Prêmio Bom Gourmet
Senac Paraná, Karla Manfredini e Vavo Krieck são os Homenageados do Prêmio Bom Gourmet 2026

Homenageados_Prêmio 2026
Do prato à identidade: celebramos os legados de Karla Manfredini e do Senac Paraná na construção e valorização da nossa gastronomia. Além de lembrar com carinho, a vida e legado de Vavo Krieck.
SENAC Paraná

Em 2027, o Senac Paraná completará 80 anos. O Prêmio Bom Gourmet tem a honra de abrir as comemorações com essa homenagem à instituição que não apenas formou as mãos que hoje comandam algumas das cozinhas mais prestigiadas do estado, mas construiu o alicerce sobre o qual o nosso mercado de gastronomia e hospitalidade se ergueu.
O Senac é um ecossistema vivo que abrange desde a excelência culinária e a formação de baristas até a capacitação de gestores de hospitalidade, esteticistas, especialistas em tecnologia e profissionais de saúde.

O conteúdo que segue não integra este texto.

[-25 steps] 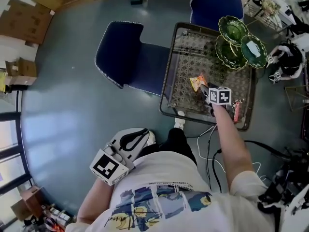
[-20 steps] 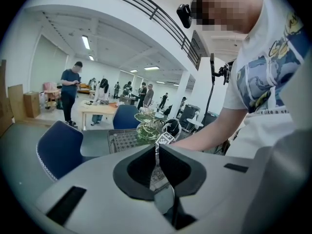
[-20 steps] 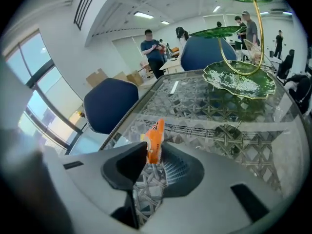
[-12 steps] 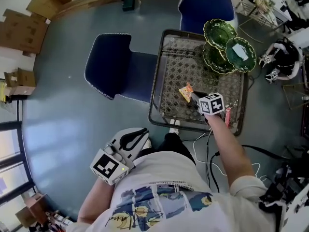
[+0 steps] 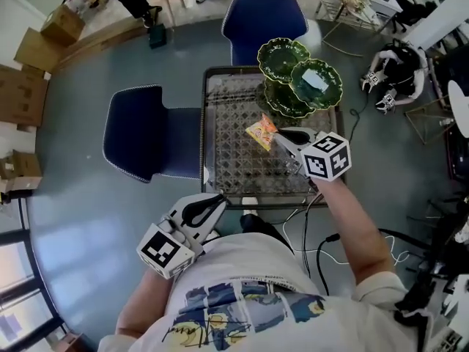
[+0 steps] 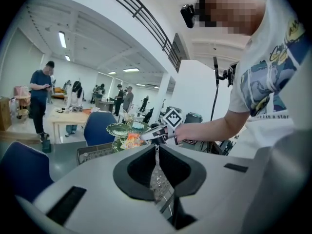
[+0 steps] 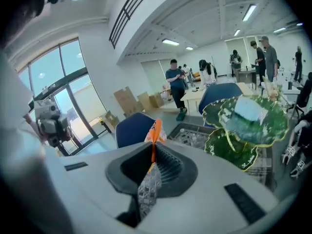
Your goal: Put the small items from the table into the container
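Risen off the dark mesh-topped table [image 5: 234, 160], the right claw [image 5: 282, 139] is closing on a small orange foil packet [image 5: 261, 132] at its tips; the left claw [image 5: 218, 200] is pinched together.

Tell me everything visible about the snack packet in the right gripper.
The snack packet is small, flat and crinkly, orange and yellow, plastic-looking. The right gripper, its jaws closing, pinches one edge of it; the rest sticks out in front. It is held over the mesh table, beside the green dishes, with nothing else visibly touching it.
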Available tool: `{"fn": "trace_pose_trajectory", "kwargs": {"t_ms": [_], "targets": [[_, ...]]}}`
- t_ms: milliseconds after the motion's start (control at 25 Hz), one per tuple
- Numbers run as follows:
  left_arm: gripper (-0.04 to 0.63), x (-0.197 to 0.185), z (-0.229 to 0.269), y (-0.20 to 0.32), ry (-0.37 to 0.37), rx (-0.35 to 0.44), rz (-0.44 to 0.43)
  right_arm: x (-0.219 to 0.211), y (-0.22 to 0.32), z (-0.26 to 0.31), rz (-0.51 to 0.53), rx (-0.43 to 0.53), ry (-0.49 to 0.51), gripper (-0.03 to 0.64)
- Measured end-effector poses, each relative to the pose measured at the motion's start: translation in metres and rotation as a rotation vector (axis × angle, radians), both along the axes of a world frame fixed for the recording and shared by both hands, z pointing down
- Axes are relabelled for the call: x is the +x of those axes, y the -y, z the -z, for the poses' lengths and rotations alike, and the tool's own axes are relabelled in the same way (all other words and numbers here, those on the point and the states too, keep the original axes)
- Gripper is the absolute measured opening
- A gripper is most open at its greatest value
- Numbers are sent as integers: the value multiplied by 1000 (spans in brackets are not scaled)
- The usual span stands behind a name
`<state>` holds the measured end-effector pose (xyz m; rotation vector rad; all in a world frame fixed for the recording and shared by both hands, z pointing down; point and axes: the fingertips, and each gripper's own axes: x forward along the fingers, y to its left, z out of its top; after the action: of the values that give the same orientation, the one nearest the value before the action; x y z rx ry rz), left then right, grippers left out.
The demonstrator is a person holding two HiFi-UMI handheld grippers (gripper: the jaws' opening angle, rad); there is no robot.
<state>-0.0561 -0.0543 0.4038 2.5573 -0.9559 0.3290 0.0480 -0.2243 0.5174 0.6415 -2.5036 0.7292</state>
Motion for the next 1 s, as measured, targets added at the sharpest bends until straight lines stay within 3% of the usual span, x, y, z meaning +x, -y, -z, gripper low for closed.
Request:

Nos restaurantes, a formação ultrapassa a técnica para mergulhar no design da experiência do cliente. Também une o ritmo frenético da operação à precisão da gestão de custos e à valorização do pequeno produtor regional.
Essa vivência prática ganha vitrine nos aclamados Cafés-Escola da capital, como na unidade do Jardim Botânico, que figura com destaque entre os indicados e favoritos do Prêmio Bom Gourmet.

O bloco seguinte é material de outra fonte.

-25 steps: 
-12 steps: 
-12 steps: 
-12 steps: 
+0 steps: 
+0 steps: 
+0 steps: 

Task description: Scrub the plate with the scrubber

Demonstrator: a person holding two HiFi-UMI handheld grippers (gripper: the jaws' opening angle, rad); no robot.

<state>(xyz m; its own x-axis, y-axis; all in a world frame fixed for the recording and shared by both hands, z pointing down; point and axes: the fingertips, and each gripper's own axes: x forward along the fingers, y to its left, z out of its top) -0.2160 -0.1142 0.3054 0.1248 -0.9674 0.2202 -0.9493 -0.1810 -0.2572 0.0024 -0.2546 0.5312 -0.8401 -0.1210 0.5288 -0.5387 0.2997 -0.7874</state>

Ao integrar rigor pedagógico, práticas sustentáveis e inovação em frentes tão diversas, a instituição atua como a engrenagem central que eleva o padrão de serviços, impulsionando com excelência o desenvolvimento socioeconômico de todo o estado do Paraná.
Karla Manfredini

No litoral paranaense, a cozinheira Karla Manfredini desenvolve um trabalho que redefine o papel dos ingredientes regionais. À frente da Casa do Mangue, Karla estruturou sua cozinha em torno de um objetivo claro: a valorização e resgate da cultura caiçara e o fortalecimento da economia local através do território.
Cozinheira há mais de quatro décadas, para Karla a cozinha foi um destino inevitável. Nascida em Curitiba e profundamente ligada ao litoral, elas herdou da família o primeiro repertório de sabores que serve de bússola para a sua arte. Além disso,passou essa paixão adiante, transmitindo-a ao filho, José Araújo Netto, hoje nome à frente de casas marcantes da cena gastronômica curitibana. Da pesquisa antropológica de pratos ancestrais que resistem ao esquecimento, como o azul marinho, ao rigor técnico que redescobre o território, seu percurso coloca a herança de Antonina no centro de grandes conversas.

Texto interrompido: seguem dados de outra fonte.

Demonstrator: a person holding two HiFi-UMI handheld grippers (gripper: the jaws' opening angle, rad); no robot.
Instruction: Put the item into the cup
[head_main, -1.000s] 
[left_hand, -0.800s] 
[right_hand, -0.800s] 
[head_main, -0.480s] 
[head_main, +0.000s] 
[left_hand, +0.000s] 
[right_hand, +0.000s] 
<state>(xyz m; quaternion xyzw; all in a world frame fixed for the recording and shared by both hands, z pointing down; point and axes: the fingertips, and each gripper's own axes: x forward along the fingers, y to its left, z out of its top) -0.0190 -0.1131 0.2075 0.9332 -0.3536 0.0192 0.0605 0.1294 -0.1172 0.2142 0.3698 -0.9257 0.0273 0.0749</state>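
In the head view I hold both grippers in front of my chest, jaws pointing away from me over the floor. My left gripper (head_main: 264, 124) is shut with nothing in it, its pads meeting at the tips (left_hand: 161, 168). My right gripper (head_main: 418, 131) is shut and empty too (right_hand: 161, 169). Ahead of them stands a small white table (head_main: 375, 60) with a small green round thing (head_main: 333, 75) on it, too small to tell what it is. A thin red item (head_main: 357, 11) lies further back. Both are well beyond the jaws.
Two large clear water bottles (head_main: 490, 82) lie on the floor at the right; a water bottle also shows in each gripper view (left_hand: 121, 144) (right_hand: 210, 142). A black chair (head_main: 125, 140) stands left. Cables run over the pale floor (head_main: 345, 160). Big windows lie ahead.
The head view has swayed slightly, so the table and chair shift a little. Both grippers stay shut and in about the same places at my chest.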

Karla atua como uma guardiã e pesquisadora dos sabores tradicionais. Ao idealizar e partilhar cerca de 40 receitas inovadoras a partir da icônica Bala de Banana de Antonina — transformando o doce em insumo para farofas, reduções e preparos criativos —, ela fomentou uma rede de autonomia e geração de renda que empodera um coletivo de mulheres na região. Com esse olhar inventivo e sensível, ela valoriza Antonina, provando que a grande gastronomia é aquela que se conecta ao passado e alimenta o futuro.
Vavo Krieck

Em 2026, a Gastronomia curitibana perdeu uma de suas figuras mais humanas, carismáticas e inspiradoras.
O cozinhar sempre esteve presente na vida do chef - professor. Nas memórias de infância, era o pai, representante comercial da indústria alimentícia, quem comandava o fogão, preparando pratos simples que moldaram seu paladar e sua relação afetiva com a comida. Também foi esse pai quem lhe apresentou o extraordinário: de escargots em lata a foie gras, experiências que despertaram sua curiosidade e seu respeito pela diversidade gastronômica.
Em sala de aula, o professor defendia a escuta, o teste, o erro. “Vamos entender juntos que outros caminhos existem”, dizia, acolhendo desde receitas com margarina até técnicas mais refinadas. Para ele, cozinhar era antes de tudo um processo de descoberta.
Talvez seu traço mais marcante fosse o olhar para as pessoas. Vavo dizia gostar de “tornar os invisíveis visíveis”. Em cozinhas e eventos, fazia questão de saber se todos haviam comido, se estavam bem. Tratava alunos, colegas, auxiliares e garçons com a mesma atenção.
Pai de gêmeos, falava dos filhos com orgulho e ternura. Reproduzia com eles a mesma abertura que recebeu na infância: liberdade para experimentar, escolher, descobrir. Entre sushi e junk food, entre pizza e massas simples, construía memórias.
Passar pela “experiência Vavo”, como diziam seus alunos, era algo impossível de esquecer.Agora, sua ausência também será.